OBJECTIVE: Use of a verbal dyspnoea rating scale in the emergency department (ED) has many potential benefits, providing information to clinicians otherwise not afforded by objective parameters. In the present study, we aimed to investigate the validity of a verbal dyspnoea rating scale, previously validated in the setting of cardiac stress tests, among patients presenting to the ED with acute shortness of breath (SOB). METHODS: This was a prospective observational study conducted at an inner-urban adult tertiary hospital. A convenience sample of patients presenting with SOB to the ED had objective data collected at triage and 30 min later, including respiratory rate (RR), oxygen saturation (S(a)O(2)), heart rate (HR) and systolic blood pressure (SPB).
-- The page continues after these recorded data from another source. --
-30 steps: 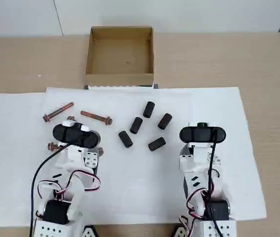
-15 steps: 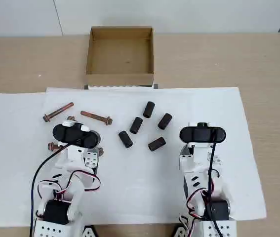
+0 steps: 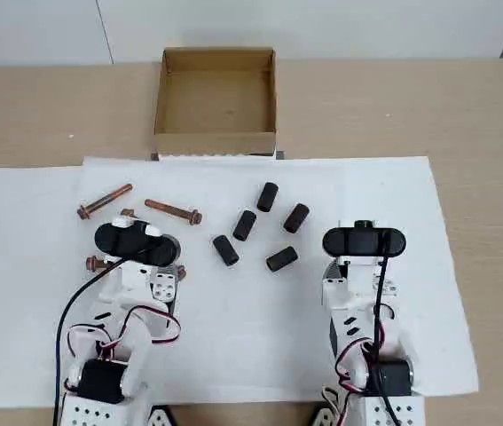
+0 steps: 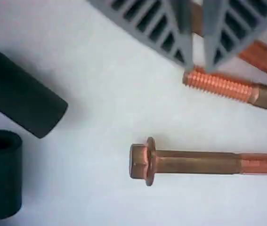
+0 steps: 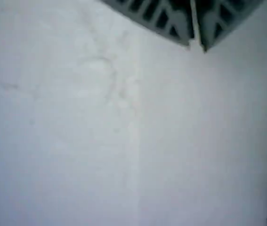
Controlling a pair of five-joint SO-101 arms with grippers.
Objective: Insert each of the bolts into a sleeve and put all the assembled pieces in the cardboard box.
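Left claw [image 4: 198,65], pressed together, hangs over the threads of a bolt [image 4: 232,89]; I'd have it spread, then pinch mid-shank. Right claw [image 5: 197,43] is pressed together too.

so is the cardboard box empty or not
Empty. The high view shows the cardboard box with a bare floor; the sleeves and bolts lie loose on the white sheet.

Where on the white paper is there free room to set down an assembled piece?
Free: the white paper sheet right of the black cylindrical sleeves, and its near middle between the arms. The brown cardboard box is empty. Crowded: around the copper-coloured metal bolts and sleeves.
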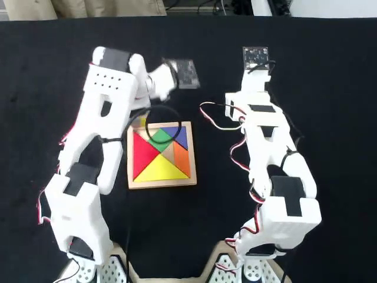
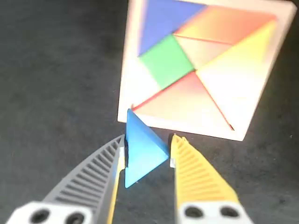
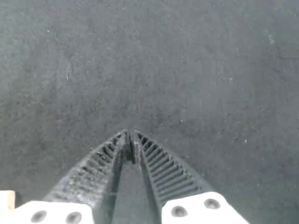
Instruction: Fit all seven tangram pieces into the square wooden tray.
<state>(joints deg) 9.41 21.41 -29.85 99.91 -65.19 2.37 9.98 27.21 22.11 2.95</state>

These were correlated with the participants' subjective response to the question: 'On a scale from 0 to 10, how bad is your SOB, with zero being no SOB and 10 the worst SOB you could ever imagine?' Spearman correlations were then calculated between objective and subjective breathlessness measures. RESULTS: For 253 breathless ED patients (mean age 60.6 years, 126 male), verbal dyspnoea scores at triage correlated with RR (r = 0.77, P < 0.001), S(a)O(2) (r =-0.43, P < 0.001), HR (r = 0.35, P < 0.001) and SPB (r = 0.19, P < 0.05). Thirty minutes later, correlations remained significant for RR (r = 0.74, P < 0.001), S(a)O(2) (r =-0.39, P < 0.001) and HR (r = 0.40, P < 0.001). CONCLUSION: A verbal numerical SOB rating scale is a valid measure of breathlessness in the ED, and might therefore provide useful insight into a symptom that is otherwise unmeasurable.